_Action item_: Each line of the listing that includes "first" should be reported.
= = =
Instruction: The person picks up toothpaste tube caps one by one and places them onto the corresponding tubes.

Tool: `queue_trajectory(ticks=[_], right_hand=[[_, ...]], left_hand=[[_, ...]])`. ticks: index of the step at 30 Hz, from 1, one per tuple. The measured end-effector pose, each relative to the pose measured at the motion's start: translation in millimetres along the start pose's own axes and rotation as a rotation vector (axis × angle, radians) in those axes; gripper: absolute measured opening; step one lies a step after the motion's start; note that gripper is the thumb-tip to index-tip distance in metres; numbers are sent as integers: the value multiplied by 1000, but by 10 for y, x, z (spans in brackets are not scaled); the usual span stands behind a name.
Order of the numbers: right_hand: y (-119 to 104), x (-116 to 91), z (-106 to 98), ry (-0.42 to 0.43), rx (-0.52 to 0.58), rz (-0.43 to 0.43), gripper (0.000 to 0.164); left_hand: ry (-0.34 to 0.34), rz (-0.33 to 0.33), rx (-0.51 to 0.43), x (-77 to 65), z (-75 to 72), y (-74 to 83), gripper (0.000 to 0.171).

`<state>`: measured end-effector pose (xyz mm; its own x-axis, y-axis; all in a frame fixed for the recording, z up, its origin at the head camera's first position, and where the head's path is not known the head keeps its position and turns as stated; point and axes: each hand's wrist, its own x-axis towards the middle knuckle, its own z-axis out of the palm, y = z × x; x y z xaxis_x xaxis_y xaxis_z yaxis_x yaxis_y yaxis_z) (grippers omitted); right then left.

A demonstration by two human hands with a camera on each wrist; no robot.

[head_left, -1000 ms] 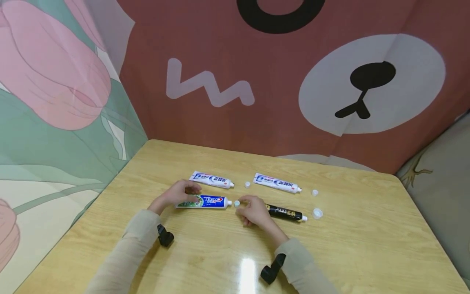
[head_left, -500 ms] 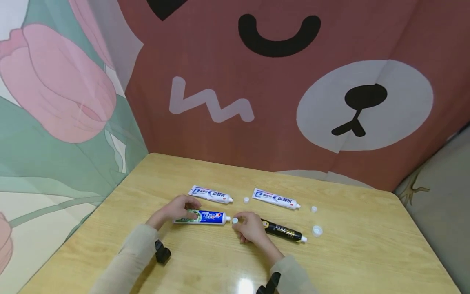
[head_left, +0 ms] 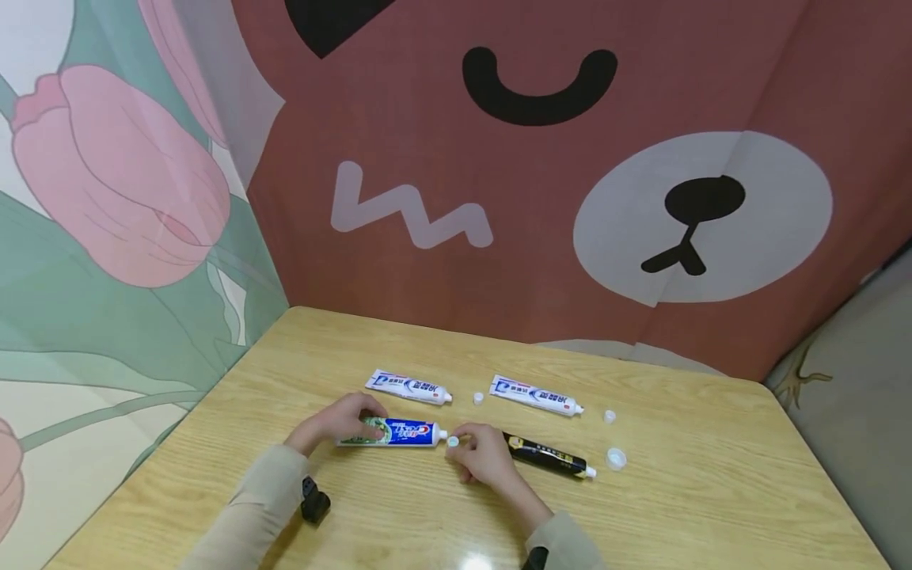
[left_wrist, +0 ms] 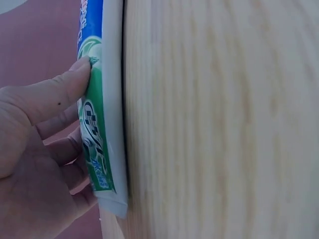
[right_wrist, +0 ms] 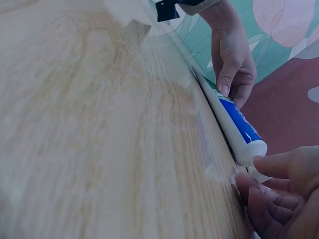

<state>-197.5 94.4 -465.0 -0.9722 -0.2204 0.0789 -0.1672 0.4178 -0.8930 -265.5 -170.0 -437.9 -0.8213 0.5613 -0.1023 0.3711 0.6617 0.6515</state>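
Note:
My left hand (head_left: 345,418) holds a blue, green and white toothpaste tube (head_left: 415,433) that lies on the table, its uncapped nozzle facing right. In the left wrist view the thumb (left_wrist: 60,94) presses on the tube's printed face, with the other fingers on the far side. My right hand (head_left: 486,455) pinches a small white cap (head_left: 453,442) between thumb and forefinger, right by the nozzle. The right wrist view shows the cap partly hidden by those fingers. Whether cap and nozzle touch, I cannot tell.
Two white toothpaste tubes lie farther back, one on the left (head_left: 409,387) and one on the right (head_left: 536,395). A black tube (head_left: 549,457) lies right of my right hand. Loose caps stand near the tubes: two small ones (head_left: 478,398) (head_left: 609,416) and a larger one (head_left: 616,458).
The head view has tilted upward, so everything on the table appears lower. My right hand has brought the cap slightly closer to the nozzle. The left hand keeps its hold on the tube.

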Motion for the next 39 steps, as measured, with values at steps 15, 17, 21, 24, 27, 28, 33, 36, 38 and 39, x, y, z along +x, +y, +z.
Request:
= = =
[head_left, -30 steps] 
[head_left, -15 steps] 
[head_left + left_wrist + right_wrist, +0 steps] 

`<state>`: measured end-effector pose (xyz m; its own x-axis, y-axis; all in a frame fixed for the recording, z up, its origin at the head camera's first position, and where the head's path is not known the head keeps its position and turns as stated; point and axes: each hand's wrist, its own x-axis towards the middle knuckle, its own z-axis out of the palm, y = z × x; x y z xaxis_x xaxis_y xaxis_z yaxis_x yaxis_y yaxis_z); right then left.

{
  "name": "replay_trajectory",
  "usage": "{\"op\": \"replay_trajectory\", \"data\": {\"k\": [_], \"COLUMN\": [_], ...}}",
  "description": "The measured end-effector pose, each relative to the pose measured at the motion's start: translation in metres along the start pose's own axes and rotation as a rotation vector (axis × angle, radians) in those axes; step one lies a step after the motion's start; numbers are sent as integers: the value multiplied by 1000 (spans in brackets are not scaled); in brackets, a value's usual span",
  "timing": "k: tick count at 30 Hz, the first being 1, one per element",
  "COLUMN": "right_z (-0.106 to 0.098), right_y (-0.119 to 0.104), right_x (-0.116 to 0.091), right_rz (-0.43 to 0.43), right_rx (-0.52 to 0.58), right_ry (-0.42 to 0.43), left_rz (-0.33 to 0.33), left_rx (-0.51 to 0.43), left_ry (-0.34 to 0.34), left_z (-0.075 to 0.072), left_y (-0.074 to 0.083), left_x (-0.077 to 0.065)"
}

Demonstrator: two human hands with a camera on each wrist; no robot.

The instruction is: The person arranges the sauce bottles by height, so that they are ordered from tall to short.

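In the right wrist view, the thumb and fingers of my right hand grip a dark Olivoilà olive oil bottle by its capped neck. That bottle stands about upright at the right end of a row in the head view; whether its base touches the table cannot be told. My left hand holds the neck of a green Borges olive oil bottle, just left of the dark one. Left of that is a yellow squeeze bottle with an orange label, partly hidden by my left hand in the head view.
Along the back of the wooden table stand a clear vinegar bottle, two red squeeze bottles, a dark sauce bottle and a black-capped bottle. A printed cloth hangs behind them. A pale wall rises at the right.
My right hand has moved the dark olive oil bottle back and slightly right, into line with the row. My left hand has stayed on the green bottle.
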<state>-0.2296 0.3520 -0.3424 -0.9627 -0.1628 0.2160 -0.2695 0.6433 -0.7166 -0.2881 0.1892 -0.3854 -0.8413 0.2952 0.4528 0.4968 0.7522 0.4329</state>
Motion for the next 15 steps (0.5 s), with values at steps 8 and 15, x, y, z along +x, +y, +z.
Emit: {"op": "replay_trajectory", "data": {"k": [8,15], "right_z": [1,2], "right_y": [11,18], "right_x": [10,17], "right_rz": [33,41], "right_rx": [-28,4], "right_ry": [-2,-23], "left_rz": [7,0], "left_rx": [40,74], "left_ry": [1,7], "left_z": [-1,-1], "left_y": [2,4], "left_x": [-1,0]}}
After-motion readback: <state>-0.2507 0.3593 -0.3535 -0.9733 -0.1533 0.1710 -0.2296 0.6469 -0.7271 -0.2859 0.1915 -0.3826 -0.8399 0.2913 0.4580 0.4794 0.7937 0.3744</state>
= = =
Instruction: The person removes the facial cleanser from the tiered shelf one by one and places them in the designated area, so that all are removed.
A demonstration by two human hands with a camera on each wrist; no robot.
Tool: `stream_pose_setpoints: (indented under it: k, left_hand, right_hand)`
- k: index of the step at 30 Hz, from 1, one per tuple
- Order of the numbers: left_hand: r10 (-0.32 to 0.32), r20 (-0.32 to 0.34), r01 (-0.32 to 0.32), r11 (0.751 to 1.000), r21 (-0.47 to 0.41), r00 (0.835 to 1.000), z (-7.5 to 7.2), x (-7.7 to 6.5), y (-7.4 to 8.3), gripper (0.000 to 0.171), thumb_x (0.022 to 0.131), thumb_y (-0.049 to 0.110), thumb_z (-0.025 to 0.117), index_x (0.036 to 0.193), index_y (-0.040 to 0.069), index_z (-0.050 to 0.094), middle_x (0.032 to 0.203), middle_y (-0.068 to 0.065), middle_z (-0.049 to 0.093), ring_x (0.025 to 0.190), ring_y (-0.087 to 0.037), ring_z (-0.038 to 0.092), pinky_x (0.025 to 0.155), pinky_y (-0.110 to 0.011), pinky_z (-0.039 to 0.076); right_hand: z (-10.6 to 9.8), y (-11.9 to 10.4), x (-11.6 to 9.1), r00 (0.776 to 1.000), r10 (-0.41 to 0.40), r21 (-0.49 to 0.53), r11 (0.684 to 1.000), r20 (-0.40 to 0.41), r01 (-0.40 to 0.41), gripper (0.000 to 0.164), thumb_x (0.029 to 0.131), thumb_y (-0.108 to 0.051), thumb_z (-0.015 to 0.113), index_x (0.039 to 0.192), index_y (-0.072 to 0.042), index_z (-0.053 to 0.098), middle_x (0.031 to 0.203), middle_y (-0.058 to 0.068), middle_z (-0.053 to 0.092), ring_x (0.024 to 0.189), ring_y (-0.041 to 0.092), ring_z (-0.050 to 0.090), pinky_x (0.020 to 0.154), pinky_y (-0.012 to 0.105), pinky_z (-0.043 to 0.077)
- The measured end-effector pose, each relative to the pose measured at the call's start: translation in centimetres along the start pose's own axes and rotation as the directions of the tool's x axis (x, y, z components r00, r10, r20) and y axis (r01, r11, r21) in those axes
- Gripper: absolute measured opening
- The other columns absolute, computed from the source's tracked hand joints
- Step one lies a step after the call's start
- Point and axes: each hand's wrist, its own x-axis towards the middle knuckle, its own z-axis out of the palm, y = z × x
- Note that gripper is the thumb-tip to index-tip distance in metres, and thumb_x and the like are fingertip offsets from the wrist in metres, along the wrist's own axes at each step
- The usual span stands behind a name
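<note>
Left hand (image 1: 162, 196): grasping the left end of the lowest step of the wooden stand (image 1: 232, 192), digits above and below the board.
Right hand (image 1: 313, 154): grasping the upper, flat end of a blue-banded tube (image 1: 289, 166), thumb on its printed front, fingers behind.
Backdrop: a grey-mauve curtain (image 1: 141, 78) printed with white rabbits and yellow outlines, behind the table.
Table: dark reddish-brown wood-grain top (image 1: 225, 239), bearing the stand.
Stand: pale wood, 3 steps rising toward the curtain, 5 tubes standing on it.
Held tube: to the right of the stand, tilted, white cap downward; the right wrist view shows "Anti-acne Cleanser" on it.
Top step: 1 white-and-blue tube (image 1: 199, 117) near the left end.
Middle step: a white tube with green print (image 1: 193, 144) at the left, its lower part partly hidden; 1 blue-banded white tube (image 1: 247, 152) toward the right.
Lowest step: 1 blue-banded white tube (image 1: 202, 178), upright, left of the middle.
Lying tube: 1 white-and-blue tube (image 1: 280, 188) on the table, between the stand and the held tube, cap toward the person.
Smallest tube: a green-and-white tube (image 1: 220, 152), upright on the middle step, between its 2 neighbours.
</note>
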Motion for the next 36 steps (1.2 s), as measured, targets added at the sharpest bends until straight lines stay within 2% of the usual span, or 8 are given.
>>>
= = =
_Result for this task_:
`<state>`: measured end-effector pose (xyz mm; its own x-axis, y-axis; all in a frame fixed for the recording, z up, its origin at the head camera's first position, and where the head's path is not known the head keeps its position and turns as stated; point and axes: each hand's wrist, its own x-axis towards the middle knuckle, its own z-axis out of the palm, y = z × x; x y z xaxis_x xaxis_y xaxis_z yaxis_x yaxis_y yaxis_z) (grippers omitted); right then left.
`<state>`: measured end-effector pose (xyz m; its own x-axis, y-axis; all in a frame fixed for the recording, z up, its origin at the head camera's first position, and where the head's path is not known the head keeps its position and turns as stated; point and axes: each hand's wrist, its own x-axis towards the middle knuckle, its own z-axis out of the palm, y = z × x; x y z xaxis_x xaxis_y xaxis_z yaxis_x yaxis_y yaxis_z); right then left.
  "timing": "k: tick count at 30 Hz, the first being 1, one per element",

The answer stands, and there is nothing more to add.